Curieusement, rares sont les patrons qui s’accordent ce luxe, qui en fait n’en n’est pas un. C’est une nécessité pour qui veut « connaître son port » (comme le disait Sénèque) et cesser d’agir « en réaction » au client, au délai ou à la concurrence, ce qui est épuisant et démotivant.

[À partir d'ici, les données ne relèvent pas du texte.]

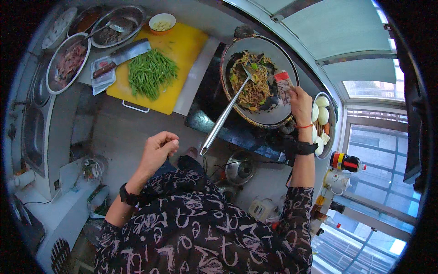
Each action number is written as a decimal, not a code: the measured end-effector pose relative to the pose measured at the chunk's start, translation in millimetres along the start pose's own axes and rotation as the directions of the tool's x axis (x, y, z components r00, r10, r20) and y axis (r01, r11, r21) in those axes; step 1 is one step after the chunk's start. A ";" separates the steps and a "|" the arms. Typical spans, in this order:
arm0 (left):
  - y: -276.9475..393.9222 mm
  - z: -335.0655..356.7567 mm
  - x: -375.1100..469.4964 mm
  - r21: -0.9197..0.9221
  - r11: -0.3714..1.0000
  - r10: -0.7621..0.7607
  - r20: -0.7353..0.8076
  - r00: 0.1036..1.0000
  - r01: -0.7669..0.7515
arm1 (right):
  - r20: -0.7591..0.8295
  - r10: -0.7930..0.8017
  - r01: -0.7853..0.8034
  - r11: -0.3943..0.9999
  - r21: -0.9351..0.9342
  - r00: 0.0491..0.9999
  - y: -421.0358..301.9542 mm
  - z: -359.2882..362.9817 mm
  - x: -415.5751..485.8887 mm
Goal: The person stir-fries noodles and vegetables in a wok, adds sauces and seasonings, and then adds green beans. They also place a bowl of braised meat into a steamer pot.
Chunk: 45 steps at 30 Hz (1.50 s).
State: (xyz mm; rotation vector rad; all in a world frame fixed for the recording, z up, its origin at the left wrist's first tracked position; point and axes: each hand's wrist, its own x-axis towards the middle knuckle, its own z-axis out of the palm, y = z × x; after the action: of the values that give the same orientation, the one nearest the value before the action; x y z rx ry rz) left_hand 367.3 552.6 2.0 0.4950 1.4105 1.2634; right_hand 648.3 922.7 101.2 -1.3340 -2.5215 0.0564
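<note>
My right hand (300, 104) grips a red and white seasoning packet (283, 84) over the right side of a large wok (270, 118). Stir-fried food (251, 90), brown with green and yellow pieces, lies in the wok. A steel spatula (220, 121) rests with its blade in the food and its handle over the near rim, touched by neither hand. My left hand (159, 149) hangs in front of my body with its fingers loosely curled, and no object shows in it. Whether the packet is torn, or anything falls from it, I cannot tell.
On the left, a yellow cutting board (190, 44) bears chopped green vegetables (152, 73) and a cleaver (131, 51). A bowl of raw meat (70, 63) stands farther left. Right of the wok are a tray of buns (321, 114) and a dark sauce bottle (347, 162).
</note>
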 end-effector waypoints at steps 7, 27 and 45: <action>1.9 0.3 2.2 -0.009 1.000 -0.014 0.036 0.999 0.014 | -0.100 0.194 -0.178 0.973 0.145 0.976 -6.1 -17.9 -44.9; -5.8 30.4 17.1 0.251 0.968 -0.069 0.156 0.985 0.028 | -0.353 0.865 -0.086 0.407 0.909 0.356 96.2 -129.4 -239.9; -33.1 76.3 -19.5 0.353 0.924 -0.158 0.006 0.987 0.145 | -0.610 0.722 -0.677 0.272 0.684 -0.326 330.4 -106.7 -404.7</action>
State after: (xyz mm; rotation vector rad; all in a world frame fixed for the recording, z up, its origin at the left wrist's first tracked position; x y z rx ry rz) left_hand 452.5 555.9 -3.2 0.6327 1.6222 0.8753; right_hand 1157.3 771.0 53.8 -1.8937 -0.3517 -0.3228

Notre quotidien est d’accompagner les dirigeants de PME dans la construction de leur stratégie. En quelques mois, cet exercice les transforme et donne un autre élan à leur entreprise. Pour être plus précis, les changements qui s’opèrent sont très nombreux, j’y reviendrai chaque semaine de ce début d’année. Le premier qui ordonne tous les autres :

  • Un dirigeant en accord avec lui-même. Les dirigeants qui réussissent sont ceux qui portent un projet en accord avec leurs motivations profondes. C’est la première étape de notre intervention et nous prenons le temps nécessaire pour échanger car beaucoup se mentent à eux-mêmes ce qui les prive de lucidité. Pour réussir un plan stratégique, il faut prendre du recul vis-à-vis de sa PME et se poser des questions essentielles sur son métier, ses compétences-clés, ses différentes activités, ses voies de diversification possibles, et la place qu’on doit occuper en tant que leader. La gestion du quotidien ne laisse pas d’espace pour de telles interrogations. Le dirigeant qui y consacre enfin du temps « redécouvre » sa société, sous des aspects qu’il ne soupçonnait même pas quand il ne se re découvre pas lui-même en tant que patron.
Cette analyse gagne à être effectuée avec un consultant extérieur. Elle dégage des axes de développement clairs pour prendre le cap de la croissance : élargir son offre, étendre son périmètre géographique, aborder de nouveaux types de clients.
La démarche peut être déroutante car parfois elle touche à l’intime : le dirigeant n’a pas l’habitude de se poser ces questions, encore moins de se confier à un tiers. Elle a le mérite de lui donner un cap légitime et cohérent qui le guidera dans ses choix.
Si l’entreprise est bien en ligne avec ses finalités, tout s’ordonnera.